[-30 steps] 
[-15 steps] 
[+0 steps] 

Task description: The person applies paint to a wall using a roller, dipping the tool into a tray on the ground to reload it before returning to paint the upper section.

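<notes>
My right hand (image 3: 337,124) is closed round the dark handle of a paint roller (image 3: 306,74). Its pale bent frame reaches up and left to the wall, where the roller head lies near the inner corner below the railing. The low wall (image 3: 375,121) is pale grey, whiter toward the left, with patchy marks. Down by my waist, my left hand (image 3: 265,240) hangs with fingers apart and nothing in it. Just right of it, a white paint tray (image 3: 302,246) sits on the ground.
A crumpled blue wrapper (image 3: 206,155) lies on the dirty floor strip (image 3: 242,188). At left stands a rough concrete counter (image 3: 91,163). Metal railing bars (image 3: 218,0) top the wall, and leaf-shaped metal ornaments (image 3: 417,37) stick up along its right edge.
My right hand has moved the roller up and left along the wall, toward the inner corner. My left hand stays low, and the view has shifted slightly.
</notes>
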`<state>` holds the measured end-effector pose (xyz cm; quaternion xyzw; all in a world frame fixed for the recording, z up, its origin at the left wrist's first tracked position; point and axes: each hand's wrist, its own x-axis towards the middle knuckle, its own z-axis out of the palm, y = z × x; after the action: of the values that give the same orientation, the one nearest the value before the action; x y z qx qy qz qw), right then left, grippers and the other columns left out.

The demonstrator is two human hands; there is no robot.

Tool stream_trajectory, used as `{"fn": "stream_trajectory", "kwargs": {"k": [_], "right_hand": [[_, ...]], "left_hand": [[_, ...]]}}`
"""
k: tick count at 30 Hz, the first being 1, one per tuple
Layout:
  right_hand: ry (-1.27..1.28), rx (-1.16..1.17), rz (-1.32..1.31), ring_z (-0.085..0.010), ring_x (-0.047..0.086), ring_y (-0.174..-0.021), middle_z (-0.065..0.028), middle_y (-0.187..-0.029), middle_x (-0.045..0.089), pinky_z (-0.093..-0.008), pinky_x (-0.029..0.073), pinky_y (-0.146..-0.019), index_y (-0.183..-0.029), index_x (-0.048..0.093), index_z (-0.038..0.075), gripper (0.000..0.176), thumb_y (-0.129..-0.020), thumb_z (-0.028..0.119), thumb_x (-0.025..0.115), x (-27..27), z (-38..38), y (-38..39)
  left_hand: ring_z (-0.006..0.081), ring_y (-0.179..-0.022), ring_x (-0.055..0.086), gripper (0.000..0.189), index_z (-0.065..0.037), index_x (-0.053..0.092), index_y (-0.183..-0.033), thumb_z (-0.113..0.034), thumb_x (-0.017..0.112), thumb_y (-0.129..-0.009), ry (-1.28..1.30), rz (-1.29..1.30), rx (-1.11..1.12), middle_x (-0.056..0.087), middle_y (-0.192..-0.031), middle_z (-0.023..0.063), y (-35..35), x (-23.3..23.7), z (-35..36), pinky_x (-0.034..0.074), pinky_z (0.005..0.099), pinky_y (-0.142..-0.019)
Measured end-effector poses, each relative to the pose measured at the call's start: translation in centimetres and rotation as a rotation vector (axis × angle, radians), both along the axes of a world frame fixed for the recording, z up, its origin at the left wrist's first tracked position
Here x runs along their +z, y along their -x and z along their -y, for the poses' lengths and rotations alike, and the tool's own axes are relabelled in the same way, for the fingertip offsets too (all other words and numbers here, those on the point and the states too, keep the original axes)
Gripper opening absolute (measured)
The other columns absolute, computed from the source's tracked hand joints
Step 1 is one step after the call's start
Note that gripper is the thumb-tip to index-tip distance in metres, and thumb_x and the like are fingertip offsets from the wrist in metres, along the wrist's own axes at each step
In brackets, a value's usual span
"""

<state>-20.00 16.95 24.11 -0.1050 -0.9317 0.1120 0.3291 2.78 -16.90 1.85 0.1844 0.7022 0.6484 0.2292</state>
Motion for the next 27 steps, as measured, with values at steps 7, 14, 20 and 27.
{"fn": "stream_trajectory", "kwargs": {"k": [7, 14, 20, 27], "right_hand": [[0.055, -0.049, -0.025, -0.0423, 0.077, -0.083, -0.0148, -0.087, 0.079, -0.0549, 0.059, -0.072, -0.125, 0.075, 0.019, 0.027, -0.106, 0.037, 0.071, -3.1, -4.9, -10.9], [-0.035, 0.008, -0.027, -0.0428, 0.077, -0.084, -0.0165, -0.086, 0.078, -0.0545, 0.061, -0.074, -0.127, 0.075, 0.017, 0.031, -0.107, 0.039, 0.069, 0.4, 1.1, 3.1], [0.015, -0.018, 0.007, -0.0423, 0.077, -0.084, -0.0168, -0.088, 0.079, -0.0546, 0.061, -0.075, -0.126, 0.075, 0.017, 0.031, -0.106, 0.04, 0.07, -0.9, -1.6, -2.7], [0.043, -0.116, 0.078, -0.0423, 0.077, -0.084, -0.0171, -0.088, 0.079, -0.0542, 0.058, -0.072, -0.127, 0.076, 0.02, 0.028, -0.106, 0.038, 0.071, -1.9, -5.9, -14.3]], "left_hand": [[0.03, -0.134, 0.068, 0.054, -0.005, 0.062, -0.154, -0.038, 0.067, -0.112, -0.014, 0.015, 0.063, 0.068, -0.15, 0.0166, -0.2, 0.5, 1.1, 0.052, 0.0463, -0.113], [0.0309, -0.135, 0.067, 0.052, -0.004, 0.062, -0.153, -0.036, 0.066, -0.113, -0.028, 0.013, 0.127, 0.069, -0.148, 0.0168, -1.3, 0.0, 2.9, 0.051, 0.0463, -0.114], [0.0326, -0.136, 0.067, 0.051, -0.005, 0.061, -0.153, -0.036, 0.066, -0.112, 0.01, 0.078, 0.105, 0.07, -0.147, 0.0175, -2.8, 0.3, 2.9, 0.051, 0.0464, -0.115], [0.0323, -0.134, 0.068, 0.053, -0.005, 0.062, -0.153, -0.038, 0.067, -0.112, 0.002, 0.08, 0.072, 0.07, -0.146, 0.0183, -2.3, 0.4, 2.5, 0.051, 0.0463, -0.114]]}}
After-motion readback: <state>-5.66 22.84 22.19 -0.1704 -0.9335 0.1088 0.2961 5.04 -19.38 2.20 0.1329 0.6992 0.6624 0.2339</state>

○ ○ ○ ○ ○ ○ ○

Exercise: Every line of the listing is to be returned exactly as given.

Response:
[-30 steps] 
[-15 steps] 
[+0 steps] 

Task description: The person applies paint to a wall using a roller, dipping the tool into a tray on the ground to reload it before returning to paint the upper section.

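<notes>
My right hand (image 3: 337,124) is closed round the dark handle of a paint roller (image 3: 306,74). Its pale bent frame reaches up and left to the wall, where the roller head lies near the inner corner below the railing. The low wall (image 3: 375,121) is pale grey, whiter toward the left, with patchy marks. Down by my waist, my left hand (image 3: 265,240) hangs with fingers apart and nothing in it. Just right of it, a white paint tray (image 3: 302,246) sits on the ground.
A crumpled blue wrapper (image 3: 206,155) lies on the dirty floor strip (image 3: 242,188). At left stands a rough concrete counter (image 3: 91,163). Metal railing bars (image 3: 218,0) top the wall, and leaf-shaped metal ornaments (image 3: 417,37) stick up along its right edge.
My right hand has moved the roller up and left along the wall, toward the inner corner. My left hand stays low, and the view has shifted slightly.
</notes>
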`<state>` holds the measured end-effector pose (xyz cm; quaternion xyzw; all in a world frame fixed for the recording, z up, its origin at the left wrist's first tracked position; point and axes: each hand's wrist, its own x-axis towards the middle knuckle, its own z-axis out of the palm, y = z × x; after the action: of the values that give the same orientation, the one nearest the value before the action; x y z qx qy qz qw), right then left, grippers and the other columns left out.

The demonstrator is two human hands; there is no robot.

Tool stream_trajectory, used as `{"fn": "stream_trajectory", "kwargs": {"k": [_], "right_hand": [[_, ...]], "left_hand": [[_, ...]]}}`
"""
k: tick count at 30 Hz, the first being 1, one per tuple
Layout:
  right_hand: ry (-1.27..1.28), rx (-1.16..1.17), rz (-1.32..1.31), ring_z (-0.085..0.010), ring_x (-0.047..0.086), ring_y (-0.174..-0.021), middle_z (-0.065..0.028), middle_y (-0.187..-0.029), middle_x (-0.045..0.089), pinky_z (-0.093..-0.008), pinky_x (-0.029..0.073), pinky_y (-0.146..-0.019), index_y (-0.183..-0.029), index_x (-0.048..0.093), index_z (-0.038..0.075), gripper (0.000..0.176), thumb_y (-0.129..-0.020), thumb_z (-0.028..0.119), thumb_x (-0.025..0.115), x (-27..27), z (-38..38), y (-38..39)
  left_hand: ring_z (-0.006..0.081), ring_y (-0.179..-0.022), ring_x (-0.055..0.086), gripper (0.000..0.189), index_z (-0.065..0.037), index_x (-0.053..0.092), index_y (-0.183..-0.033), thumb_z (-0.113..0.034), thumb_x (-0.017..0.112), thumb_y (-0.129..-0.009), ry (-1.28..1.30), rz (-1.29..1.30), rx (-1.11..1.12), middle_x (-0.056..0.087), middle_y (-0.192..-0.031), middle_z (-0.023..0.063), y (-35..35), x (-23.3..23.7), z (-35..36), pinky_x (-0.034..0.074), pinky_z (0.005..0.099), pinky_y (-0.142..-0.019)
Measured end-effector poses, each relative to the pose measured at the call's start: translation in centimetres and rotation as a rotation vector (axis × angle, radians), both along the axes of a world frame fixed for the recording, z up, its origin at the left wrist's first tracked position
Here x runs along their +z, y along their -x and z along their -y, for the poses' lengths and rotations alike, and the tool's own axes are relabelled in the same way, for the fingertip offsets too (all other words and numbers here, those on the point and the states too, keep the original axes)
Gripper opening absolute (measured)
The other columns absolute, computed from the source's tracked hand joints
Step 1 is one step after the call's start
Note that gripper is the thumb-tip to index-tip distance in metres, and thumb_x and the like are fingertip offsets from the wrist in metres, along the wrist's own axes at each step
In brackets, a value's usual span
"""

<state>-20.00 16.95 24.11 -0.1050 -0.9317 0.1120 0.3291 2.78 -16.90 1.85 0.1844 0.7022 0.6484 0.2292</state>
Motion for the next 27 steps, as measured, with values at steps 7, 14, 20 and 27.
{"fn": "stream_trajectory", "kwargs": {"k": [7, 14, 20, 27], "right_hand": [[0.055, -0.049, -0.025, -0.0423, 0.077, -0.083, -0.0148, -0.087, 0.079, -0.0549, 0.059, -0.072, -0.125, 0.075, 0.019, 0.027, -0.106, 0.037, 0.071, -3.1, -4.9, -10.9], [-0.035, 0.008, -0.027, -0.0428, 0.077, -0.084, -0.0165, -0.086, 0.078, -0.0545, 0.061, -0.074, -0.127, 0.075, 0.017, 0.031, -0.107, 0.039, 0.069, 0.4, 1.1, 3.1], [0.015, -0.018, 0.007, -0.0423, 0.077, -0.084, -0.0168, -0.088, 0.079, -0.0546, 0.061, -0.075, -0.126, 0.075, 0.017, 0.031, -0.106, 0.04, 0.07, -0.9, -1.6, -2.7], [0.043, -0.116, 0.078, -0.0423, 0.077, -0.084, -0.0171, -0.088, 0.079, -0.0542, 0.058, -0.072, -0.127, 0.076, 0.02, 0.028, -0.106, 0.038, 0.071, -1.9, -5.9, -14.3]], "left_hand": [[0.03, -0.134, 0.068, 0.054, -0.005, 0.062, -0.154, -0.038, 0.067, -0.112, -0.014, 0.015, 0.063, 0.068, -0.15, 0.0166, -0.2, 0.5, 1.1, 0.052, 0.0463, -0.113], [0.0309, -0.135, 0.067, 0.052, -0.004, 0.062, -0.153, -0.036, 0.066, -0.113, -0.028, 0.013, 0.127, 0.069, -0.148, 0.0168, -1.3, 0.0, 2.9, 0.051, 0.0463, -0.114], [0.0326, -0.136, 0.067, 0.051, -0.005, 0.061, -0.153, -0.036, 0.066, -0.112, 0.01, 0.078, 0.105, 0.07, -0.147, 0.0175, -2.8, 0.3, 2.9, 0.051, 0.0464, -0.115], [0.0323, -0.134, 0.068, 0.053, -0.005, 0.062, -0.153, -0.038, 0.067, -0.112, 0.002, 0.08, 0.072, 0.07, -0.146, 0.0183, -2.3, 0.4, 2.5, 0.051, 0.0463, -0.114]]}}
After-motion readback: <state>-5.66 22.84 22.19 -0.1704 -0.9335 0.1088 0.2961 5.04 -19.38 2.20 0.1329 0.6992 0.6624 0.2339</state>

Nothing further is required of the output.